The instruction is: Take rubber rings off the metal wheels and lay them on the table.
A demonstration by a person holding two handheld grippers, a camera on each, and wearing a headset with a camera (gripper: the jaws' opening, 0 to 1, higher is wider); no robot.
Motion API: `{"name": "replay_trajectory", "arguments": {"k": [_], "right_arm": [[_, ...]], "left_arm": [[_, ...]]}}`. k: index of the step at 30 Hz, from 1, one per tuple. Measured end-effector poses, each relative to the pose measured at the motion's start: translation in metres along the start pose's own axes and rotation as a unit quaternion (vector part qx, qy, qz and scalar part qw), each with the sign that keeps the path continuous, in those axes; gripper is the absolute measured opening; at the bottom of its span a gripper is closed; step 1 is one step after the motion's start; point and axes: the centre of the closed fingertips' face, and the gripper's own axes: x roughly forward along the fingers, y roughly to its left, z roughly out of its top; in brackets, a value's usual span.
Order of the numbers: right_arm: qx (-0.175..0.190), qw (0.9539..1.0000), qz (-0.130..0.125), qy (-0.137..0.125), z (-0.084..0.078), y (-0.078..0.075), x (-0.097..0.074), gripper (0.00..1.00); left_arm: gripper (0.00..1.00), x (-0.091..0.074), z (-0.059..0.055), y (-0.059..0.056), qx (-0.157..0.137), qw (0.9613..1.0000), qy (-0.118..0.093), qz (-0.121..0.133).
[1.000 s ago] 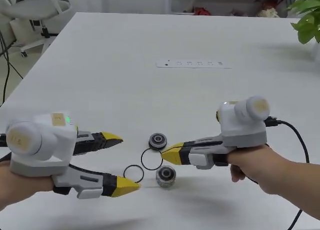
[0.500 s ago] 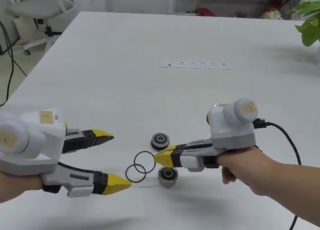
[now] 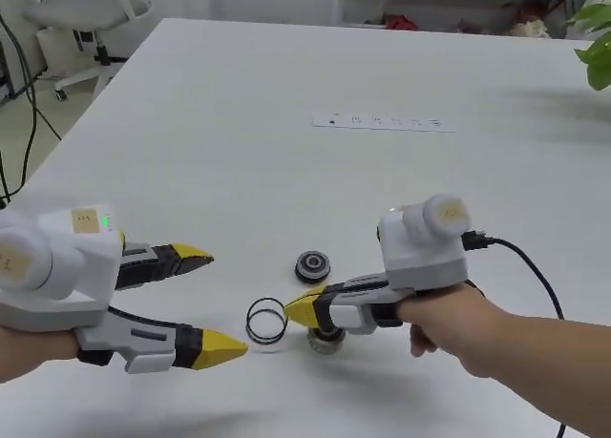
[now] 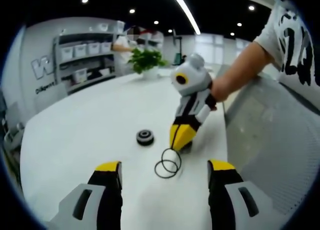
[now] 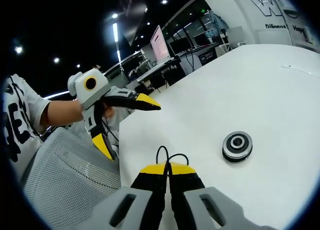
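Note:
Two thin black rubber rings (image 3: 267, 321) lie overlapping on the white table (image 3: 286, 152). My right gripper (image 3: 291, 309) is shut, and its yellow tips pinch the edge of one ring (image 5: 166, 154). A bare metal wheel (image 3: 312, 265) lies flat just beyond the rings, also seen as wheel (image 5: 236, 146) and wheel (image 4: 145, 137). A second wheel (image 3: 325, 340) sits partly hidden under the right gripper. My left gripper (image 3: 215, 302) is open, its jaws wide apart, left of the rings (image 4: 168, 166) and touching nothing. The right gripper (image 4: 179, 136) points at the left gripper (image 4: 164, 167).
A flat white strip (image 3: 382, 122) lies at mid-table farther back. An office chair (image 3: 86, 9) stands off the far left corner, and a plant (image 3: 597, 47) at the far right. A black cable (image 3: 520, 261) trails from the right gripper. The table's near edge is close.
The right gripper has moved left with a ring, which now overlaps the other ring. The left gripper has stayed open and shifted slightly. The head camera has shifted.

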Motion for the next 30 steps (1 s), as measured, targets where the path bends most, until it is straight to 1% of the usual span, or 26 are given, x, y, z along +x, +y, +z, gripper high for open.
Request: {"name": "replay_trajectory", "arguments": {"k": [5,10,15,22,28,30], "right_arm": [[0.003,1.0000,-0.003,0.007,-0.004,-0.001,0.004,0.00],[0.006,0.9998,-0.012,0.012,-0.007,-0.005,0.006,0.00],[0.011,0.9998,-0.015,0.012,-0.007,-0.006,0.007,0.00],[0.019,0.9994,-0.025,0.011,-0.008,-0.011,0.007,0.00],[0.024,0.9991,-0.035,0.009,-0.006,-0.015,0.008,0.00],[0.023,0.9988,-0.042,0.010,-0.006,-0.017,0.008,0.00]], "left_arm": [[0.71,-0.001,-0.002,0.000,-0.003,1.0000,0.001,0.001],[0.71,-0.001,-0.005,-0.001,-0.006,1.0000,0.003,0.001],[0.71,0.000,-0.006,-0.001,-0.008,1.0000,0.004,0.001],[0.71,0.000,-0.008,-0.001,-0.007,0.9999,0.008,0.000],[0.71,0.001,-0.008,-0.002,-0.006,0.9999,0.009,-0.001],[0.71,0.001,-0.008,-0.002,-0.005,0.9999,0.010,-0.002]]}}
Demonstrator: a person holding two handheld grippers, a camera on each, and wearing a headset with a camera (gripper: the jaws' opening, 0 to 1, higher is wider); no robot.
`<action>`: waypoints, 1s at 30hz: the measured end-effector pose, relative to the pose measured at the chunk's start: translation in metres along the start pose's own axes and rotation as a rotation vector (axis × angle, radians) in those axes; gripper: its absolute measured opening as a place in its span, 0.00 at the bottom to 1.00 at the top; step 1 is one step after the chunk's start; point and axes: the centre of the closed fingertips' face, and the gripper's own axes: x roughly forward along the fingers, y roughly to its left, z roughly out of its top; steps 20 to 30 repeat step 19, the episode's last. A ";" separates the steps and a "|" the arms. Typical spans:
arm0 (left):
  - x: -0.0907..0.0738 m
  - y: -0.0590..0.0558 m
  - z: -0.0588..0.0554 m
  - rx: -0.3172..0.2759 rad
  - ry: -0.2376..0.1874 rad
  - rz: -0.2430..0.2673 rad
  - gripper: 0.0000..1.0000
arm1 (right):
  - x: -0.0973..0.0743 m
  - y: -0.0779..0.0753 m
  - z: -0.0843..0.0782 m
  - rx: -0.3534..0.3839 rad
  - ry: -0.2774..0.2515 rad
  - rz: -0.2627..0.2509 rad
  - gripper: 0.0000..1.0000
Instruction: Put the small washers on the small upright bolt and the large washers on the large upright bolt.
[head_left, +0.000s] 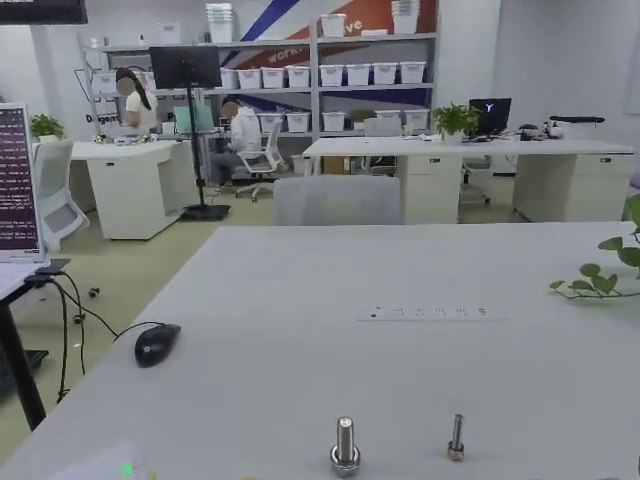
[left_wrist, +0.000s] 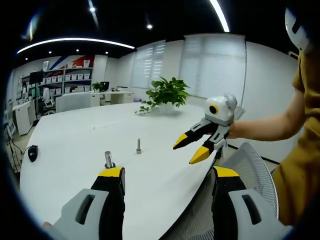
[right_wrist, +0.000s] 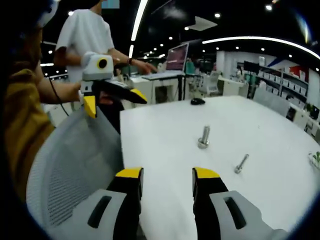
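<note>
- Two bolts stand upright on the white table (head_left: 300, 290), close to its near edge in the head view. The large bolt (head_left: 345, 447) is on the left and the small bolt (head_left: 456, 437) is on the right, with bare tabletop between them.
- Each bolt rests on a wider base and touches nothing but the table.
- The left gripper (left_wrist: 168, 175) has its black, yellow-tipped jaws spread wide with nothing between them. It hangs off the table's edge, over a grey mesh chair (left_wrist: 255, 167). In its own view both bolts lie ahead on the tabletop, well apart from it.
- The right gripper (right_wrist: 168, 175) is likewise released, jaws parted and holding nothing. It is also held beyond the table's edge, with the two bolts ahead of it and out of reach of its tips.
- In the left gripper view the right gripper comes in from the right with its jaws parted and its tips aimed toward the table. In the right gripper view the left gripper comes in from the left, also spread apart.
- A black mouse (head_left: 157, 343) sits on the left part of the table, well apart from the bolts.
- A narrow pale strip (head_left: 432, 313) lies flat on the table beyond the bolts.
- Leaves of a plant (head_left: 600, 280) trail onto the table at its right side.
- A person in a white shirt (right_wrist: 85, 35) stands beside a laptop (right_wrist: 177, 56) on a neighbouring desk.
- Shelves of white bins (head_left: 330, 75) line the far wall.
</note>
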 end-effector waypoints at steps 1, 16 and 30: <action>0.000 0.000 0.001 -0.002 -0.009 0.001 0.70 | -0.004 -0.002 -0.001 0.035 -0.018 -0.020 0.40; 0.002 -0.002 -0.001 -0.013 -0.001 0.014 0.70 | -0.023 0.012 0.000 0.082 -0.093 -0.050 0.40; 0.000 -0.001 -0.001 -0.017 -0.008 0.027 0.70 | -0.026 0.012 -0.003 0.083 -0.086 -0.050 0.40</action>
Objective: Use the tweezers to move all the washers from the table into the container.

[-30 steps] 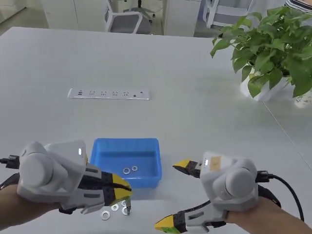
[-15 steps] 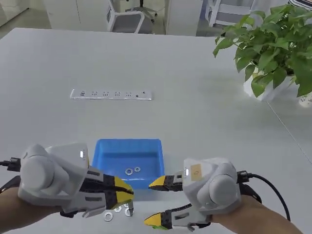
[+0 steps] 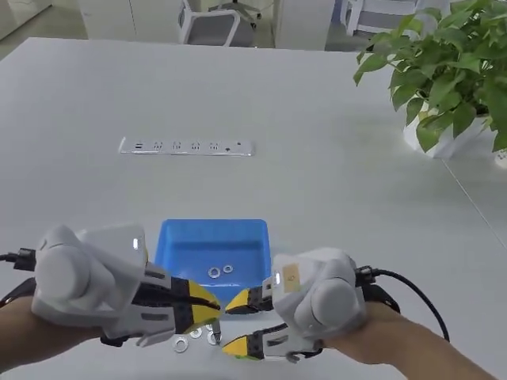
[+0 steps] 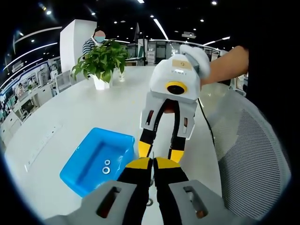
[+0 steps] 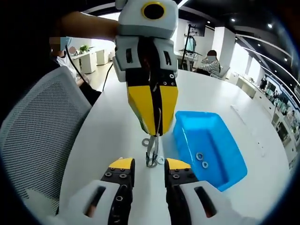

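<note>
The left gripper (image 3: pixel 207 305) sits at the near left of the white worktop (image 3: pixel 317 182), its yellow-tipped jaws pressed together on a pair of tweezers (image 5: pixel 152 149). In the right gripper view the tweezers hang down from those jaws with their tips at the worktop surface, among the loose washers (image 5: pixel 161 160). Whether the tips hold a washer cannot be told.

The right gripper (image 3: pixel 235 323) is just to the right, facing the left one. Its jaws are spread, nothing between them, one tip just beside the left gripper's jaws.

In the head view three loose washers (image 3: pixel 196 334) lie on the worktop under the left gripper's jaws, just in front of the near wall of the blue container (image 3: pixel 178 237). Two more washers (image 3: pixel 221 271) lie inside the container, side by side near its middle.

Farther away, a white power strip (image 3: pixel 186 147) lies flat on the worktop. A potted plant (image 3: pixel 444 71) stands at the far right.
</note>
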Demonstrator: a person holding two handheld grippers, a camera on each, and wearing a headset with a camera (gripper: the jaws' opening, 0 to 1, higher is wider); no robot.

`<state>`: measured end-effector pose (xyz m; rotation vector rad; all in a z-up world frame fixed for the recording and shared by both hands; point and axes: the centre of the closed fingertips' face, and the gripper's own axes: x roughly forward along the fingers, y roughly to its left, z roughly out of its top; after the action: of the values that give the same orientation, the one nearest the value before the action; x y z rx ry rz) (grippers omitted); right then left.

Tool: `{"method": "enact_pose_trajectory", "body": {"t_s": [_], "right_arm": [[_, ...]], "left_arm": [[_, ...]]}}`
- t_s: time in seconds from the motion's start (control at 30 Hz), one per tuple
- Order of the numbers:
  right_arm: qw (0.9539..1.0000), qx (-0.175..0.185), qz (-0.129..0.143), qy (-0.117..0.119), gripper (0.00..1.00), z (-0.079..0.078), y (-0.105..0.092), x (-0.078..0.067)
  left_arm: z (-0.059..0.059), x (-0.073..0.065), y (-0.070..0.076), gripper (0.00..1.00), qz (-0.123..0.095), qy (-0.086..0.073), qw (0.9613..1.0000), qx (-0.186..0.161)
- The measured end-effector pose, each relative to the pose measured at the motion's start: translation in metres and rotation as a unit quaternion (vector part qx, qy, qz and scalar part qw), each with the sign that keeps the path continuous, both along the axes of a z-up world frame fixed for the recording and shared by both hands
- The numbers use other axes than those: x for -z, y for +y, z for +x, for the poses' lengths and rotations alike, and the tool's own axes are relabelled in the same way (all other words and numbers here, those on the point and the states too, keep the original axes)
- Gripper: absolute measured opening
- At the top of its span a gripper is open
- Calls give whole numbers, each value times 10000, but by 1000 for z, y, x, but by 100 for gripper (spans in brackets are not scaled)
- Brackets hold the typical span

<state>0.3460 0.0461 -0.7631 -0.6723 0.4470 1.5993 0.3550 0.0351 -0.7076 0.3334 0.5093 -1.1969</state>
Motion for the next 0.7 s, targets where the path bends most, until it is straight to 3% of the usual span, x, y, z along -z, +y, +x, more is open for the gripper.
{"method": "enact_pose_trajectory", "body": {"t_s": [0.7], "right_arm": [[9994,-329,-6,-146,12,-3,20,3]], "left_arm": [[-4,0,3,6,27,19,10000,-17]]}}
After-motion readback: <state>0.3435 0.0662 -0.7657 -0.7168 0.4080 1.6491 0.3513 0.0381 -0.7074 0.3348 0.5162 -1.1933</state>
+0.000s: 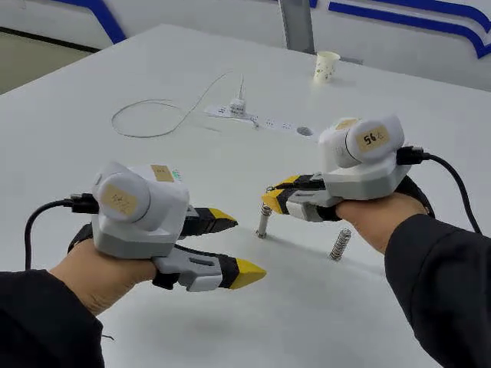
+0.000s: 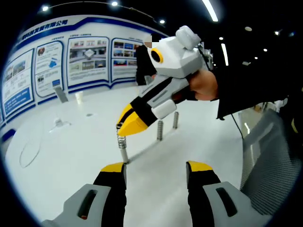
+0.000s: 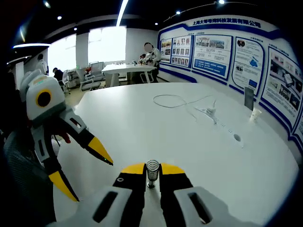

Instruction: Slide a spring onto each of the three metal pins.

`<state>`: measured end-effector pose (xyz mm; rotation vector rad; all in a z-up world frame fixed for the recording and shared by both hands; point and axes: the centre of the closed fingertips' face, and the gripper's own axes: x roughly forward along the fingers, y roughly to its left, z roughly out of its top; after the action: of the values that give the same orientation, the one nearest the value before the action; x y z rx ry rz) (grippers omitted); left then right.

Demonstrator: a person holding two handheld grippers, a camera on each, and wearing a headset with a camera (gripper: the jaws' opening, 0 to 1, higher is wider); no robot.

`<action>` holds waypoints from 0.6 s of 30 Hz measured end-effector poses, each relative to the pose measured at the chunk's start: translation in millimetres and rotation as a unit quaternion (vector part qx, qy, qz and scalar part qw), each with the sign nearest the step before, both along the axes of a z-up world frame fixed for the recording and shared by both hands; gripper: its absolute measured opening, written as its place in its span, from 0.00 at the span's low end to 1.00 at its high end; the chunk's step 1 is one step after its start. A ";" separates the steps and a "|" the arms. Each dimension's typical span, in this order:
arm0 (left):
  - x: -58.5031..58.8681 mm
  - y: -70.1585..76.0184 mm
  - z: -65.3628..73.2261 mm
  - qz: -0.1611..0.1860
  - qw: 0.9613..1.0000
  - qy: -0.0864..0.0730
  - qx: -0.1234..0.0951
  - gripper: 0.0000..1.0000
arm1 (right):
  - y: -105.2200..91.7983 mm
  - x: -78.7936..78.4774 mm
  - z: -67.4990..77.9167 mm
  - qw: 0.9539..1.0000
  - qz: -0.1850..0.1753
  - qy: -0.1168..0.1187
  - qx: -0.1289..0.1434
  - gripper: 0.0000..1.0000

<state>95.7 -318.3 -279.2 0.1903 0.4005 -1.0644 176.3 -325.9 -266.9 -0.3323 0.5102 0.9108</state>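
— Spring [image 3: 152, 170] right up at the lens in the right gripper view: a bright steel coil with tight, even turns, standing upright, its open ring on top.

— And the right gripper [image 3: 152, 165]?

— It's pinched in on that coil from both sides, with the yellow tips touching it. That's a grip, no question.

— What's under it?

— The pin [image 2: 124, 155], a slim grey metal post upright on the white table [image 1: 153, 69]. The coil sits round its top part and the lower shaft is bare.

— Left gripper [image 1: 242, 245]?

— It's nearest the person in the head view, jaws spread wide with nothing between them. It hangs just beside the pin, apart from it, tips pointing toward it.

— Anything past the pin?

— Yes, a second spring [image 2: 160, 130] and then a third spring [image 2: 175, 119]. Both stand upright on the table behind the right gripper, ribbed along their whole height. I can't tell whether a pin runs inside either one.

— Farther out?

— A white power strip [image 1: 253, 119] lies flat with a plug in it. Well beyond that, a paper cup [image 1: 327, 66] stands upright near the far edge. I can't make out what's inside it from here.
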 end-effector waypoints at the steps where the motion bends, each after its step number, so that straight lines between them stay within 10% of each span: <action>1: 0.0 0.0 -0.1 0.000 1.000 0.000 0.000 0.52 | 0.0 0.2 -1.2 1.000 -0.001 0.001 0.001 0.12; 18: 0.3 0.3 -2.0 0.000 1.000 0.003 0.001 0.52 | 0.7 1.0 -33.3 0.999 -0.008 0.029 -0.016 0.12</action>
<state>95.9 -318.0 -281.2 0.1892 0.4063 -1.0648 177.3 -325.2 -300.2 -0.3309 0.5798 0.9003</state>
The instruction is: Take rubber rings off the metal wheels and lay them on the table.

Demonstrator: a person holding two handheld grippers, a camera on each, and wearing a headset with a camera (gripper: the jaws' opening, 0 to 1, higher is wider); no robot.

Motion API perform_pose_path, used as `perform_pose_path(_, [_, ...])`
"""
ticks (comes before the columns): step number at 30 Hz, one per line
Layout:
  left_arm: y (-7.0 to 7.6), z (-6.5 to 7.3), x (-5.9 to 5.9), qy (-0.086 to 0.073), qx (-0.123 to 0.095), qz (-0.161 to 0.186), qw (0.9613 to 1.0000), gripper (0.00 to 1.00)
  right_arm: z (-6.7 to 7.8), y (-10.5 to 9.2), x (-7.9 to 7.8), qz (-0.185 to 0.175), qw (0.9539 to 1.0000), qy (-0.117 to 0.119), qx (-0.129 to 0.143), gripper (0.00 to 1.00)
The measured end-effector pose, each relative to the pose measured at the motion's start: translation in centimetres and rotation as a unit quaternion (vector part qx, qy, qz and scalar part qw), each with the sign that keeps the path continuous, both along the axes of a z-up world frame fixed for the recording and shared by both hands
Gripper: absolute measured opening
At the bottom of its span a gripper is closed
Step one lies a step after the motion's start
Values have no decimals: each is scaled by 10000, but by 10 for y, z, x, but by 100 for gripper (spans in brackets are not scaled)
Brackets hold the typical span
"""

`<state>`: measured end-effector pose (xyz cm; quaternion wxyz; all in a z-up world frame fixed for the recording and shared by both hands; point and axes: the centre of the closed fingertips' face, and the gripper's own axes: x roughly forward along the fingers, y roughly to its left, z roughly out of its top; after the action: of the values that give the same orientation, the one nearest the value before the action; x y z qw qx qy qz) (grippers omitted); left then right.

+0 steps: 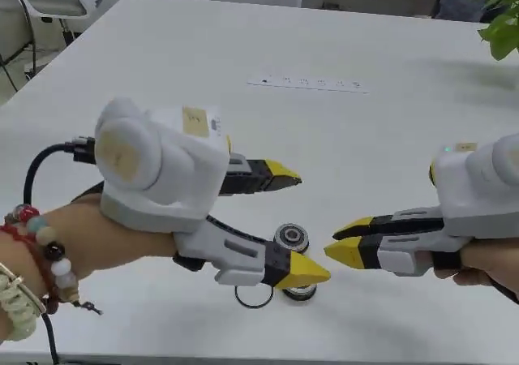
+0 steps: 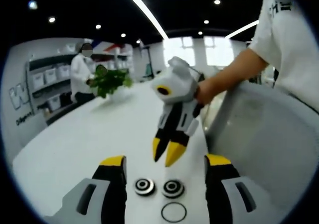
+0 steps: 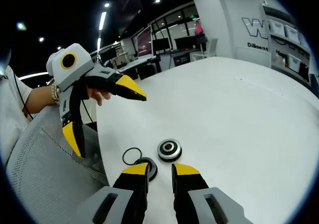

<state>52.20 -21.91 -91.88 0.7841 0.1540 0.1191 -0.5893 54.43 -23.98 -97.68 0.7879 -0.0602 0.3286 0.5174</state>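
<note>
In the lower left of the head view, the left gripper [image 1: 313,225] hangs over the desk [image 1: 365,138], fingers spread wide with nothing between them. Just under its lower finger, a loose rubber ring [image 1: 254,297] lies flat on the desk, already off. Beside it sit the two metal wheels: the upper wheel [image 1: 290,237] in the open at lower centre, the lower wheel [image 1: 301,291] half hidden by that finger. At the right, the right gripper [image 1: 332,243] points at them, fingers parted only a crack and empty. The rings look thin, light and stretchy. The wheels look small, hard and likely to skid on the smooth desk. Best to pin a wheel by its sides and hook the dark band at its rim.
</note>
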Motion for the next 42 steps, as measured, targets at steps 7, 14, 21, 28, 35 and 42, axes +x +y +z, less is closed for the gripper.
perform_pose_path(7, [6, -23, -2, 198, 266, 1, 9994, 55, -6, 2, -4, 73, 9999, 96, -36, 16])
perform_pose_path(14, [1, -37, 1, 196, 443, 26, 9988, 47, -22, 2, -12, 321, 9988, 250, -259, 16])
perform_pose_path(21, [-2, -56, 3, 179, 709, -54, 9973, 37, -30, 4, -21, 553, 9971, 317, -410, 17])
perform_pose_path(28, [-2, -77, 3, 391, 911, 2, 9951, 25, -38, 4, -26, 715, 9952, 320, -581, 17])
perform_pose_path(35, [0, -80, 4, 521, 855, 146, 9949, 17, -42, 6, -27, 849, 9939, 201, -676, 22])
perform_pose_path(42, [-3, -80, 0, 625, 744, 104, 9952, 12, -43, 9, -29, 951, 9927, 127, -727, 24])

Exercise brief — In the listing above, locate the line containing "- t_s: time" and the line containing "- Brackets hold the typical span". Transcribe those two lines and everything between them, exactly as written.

Written solution —
- t_s: time in seconds from the motion's start (control at 30 Hz), one per tuple
- Order of the numbers:
  right_arm: qw (0.9539..1.0000), qx (-0.175..0.185), qz (-0.129..0.143), qy (-0.117..0.119), gripper (0.00..1.00), z (-0.079..0.078), y (-0.105..0.092), x (-0.078..0.067)
  left_arm: z (-0.059..0.059), x (-0.073..0.065), y (-0.070..0.076), gripper (0.00..1.00), qz (-0.123..0.095), qy (-0.086..0.073), qw (0.9613..1.0000), qx (-0.186..0.161)
- The measured end-effector pose, each relative to the pose measured at the motion's start: translation in metres and rotation as a unit quaternion (vector part qx, qy, qz and scalar part qw), each with the sign that keeps the path continuous, both along the axes of a z-up world frame fixed for the recording and shared by both hands
- The numbers use other axes than those: x for -z, y for +y, z for +x, for the poses' lengths and rotations alike, and the tool's own axes are relabelled in the same way (all other words and numbers here, those on the point and the states too, keep the original axes)
- Gripper: absolute measured opening
- At the top of its span a gripper is open
- Calls give whole numbers, each value times 10000, but by 1000 for z, y, x, but by 100 for gripper (spans in brackets are not scaled)
- Brackets hold the typical span

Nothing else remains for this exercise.